American politician (born 1960)

Michael Ray Turner (born January 11, 1960) is an American politician serving in the U.S. House of Representatives since 2003. Since 2013, he has represented . Before serving in Congress, Turner served as mayor of Dayton, Ohio from 1994 to 2002. He is a member of the Republican Party.

Turner was first elected to Congress in 2002. While in the House, he was also president of the NATO Parliamentary Assembly from 2014 to 2016. From 2022 to 2025, he was a member of the House Intelligence Committee, serving as its chair from 2023 before his removal from the position.
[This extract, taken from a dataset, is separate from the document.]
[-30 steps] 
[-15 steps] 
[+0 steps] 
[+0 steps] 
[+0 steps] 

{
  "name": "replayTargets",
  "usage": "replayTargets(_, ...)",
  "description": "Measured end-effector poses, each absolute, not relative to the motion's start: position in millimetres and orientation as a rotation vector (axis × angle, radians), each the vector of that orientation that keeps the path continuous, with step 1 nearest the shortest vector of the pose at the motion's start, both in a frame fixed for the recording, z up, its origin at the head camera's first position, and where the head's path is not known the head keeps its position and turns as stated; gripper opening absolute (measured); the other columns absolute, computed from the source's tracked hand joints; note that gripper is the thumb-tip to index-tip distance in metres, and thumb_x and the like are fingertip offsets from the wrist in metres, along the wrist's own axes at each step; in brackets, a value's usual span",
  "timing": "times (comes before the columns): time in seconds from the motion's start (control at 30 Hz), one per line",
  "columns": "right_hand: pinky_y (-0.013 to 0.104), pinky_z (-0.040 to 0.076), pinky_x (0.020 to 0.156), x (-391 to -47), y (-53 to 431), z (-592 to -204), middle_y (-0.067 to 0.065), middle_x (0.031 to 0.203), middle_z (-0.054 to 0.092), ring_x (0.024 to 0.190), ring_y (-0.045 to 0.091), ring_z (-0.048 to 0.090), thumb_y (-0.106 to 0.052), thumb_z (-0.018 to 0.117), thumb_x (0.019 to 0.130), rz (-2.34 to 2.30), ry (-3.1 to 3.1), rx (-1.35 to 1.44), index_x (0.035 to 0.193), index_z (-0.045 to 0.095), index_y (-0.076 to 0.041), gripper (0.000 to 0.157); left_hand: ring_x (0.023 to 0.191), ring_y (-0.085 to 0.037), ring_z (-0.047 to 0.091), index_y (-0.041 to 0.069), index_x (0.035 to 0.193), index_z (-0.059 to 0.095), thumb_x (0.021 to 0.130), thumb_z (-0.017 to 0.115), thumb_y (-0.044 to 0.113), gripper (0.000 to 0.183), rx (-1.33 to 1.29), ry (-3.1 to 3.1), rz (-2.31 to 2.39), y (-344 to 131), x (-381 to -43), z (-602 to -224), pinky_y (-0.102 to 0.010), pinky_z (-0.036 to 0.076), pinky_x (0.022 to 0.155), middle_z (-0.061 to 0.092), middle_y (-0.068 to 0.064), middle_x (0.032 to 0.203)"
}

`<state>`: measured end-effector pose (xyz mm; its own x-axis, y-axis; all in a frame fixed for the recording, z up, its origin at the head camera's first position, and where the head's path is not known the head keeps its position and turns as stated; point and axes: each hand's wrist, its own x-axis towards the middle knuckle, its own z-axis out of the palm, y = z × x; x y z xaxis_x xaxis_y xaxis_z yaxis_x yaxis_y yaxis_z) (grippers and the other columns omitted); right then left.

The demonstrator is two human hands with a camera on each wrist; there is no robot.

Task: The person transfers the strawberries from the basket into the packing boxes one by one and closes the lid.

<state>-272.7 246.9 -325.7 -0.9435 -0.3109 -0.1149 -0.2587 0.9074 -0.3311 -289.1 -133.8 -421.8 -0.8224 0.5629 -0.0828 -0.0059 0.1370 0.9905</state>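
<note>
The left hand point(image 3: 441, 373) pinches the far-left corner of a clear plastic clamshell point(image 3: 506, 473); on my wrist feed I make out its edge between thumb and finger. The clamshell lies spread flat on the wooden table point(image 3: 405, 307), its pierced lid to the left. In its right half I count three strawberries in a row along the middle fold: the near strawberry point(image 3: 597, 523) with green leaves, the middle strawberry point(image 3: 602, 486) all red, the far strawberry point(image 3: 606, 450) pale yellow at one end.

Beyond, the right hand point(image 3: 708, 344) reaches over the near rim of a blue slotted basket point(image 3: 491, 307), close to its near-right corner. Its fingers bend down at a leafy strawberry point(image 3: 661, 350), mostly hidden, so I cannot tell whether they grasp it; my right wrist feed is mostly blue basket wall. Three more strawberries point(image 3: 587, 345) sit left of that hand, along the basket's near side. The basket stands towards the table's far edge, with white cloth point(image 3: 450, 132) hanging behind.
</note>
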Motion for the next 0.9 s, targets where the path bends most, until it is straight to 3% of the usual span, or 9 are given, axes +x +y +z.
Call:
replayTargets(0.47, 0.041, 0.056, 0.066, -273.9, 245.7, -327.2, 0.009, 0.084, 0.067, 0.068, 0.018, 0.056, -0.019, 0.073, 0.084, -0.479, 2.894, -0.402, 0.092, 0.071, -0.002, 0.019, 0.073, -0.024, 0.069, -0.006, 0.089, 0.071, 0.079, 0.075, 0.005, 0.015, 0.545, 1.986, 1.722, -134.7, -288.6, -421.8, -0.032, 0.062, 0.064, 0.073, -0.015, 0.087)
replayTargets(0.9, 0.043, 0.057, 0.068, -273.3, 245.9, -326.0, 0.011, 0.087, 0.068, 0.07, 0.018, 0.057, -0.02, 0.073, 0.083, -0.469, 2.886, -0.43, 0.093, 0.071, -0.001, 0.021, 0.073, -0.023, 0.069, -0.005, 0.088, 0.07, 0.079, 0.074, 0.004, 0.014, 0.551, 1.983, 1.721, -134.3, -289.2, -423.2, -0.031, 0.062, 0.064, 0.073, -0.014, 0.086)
He is a member of the moderate Republican Governance Group.

==Early life, education, and career==
Turner was born in 1960 in Dayton, Ohio, to Vivian and Ray Turner. His mother was a teacher for Huber Heights City Schools and his father worked as a member of IUE Local 801 for 42 years after serving in the military. Turner was raised in East Dayton and has one sister. He is a non-denominational Protestant.

Turner graduated from Belmont High School in 1978 and received his Bachelor of Arts in political science from the Ohio Northern University in 1982, a Juris Doctor from Case Western Reserve University in 1985, a Master of Business Administration from the University of Dayton in 1992, and a Doctor of Liberal Studies in urban economic development from Georgetown University in 2022. He practiced law with local firms and businesses in the Dayton area before entering politics. He also practiced law during the brief time between his service as mayor of Dayton and as a member of Congress.

==Mayor of Dayton==
Turner was elected mayor of Dayton, Ohio, in 1993, narrowly defeating incumbent Mayor Richard Clay Dixon. Before he took office, the city suffered a number of economic setbacks. Upon taking office, Turner focused on attracting business to the city and on redeveloping vacant and underutilized real estate packages known as brownfields.

During Turner's mayoralty, Dayton reached an agreement to construct a baseball stadium for a class A minor league team affiliated with the Cincinnati Reds.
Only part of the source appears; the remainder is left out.